Careers

Regulatory Affairs/Quality Assurance Associate

Job Description 

The Regulatory Affairs/Quality Assurance (RA/QA) Associate is responsible for assisting with tasks associated with maintaining a quality management system, including conducting cGLP/cGMP/cGCP (cGXP) facility walkthroughs, auditing documentation compliance, assisting in submission of regulatory packages and documentation, and maintaining production records as well as all regulatory affairs functions.

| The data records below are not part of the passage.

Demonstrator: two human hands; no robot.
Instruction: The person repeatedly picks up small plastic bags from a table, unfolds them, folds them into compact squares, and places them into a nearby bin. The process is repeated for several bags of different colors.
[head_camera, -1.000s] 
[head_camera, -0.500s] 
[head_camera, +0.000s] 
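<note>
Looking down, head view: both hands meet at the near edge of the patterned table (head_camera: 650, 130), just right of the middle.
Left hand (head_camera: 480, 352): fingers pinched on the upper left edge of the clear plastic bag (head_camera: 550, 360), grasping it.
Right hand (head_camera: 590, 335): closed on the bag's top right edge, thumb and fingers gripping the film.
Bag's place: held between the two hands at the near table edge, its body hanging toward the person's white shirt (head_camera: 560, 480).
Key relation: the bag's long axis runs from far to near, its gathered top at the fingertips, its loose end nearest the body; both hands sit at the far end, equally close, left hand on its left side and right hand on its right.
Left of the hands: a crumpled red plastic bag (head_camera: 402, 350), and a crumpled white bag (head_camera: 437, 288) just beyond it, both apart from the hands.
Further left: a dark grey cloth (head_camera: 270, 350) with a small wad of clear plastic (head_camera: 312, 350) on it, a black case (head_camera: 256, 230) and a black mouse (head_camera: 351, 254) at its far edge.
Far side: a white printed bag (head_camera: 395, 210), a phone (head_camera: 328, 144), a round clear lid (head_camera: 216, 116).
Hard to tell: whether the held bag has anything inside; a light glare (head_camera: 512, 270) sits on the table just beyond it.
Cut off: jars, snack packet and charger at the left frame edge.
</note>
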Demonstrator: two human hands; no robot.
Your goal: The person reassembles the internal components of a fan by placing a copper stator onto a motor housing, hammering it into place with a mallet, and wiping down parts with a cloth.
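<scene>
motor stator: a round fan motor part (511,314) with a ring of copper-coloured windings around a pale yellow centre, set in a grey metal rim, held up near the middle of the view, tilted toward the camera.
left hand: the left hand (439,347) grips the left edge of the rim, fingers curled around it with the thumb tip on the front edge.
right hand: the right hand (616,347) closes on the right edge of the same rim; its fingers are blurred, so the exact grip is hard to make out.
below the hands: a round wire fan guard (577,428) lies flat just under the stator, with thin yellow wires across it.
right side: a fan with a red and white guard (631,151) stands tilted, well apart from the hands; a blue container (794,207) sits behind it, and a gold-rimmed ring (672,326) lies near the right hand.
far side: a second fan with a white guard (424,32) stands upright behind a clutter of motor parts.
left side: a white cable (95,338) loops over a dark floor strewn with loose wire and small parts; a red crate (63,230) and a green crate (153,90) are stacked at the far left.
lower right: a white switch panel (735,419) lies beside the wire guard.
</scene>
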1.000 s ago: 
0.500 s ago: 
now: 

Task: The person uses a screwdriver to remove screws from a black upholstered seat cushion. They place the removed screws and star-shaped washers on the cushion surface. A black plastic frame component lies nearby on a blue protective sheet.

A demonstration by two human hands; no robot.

Essential Duties and Responsibilities 

The major tasks for this position are as follows:

  • Conduct facility and operations walkthroughs, observations, and process audits to ensure compliance with the Company’s 21 CFR part 210 /211 standard pharmaceutical cGXP quality system processes
  • Maintain accurate records of activities
  • Review process documentation and contribute to continuous improvements in safety, quality, and efficiency
  • Assist with preparation and execution of internal and 3rd party audits and other reviews
  • Assist with GXP Validation, Qualification and Verification activities

Desired Qualifications and Requirements 

Education and Experience Required:

  • Minimum 1 years of work experience in Quality Assurance, Quality Control, or Regulatory Affairs in a regulated (cGXP) organization or a minimum of an Associate’s degree in a relevant scientific field

The successful candidate will have the following attributes:

  • Knowledge of relevant cGMP, ISO 9001, and ICH requirements for document control and quality records
  • Well-organized and detail-oriented with strong technical skills, excellent written and verbal communication skills, and proven ability to multitask
  • Strong interpersonal skills and the ability to effectively collaborate with others in a dynamic team environment
  • Capable of supporting multiple projects simultaneously in a deadline-driven environment
  • Adaptability, flexibility, independence, and resourcefulness to thrive in a fast-paced, small-company environment
  • High level of proficiency in Microsoft Word, Excel, and SharePoint.
  • High integrity and ethics
  • Commitment to quality and timely delivery of results

Physical Requirements

  • Sit for extended periods of time (2 or more hours)
  • Standing for extended periods of time (2 or more hours)
  • Occasionally lift or carry up to 20 kg

Application Instructions

Please submit a resume and cover letter to jobs@lumen.bio with the job title in the subject line.

This position is available immediately. Applications will be reviewed upon receipt. Only successful applicants will be contacted.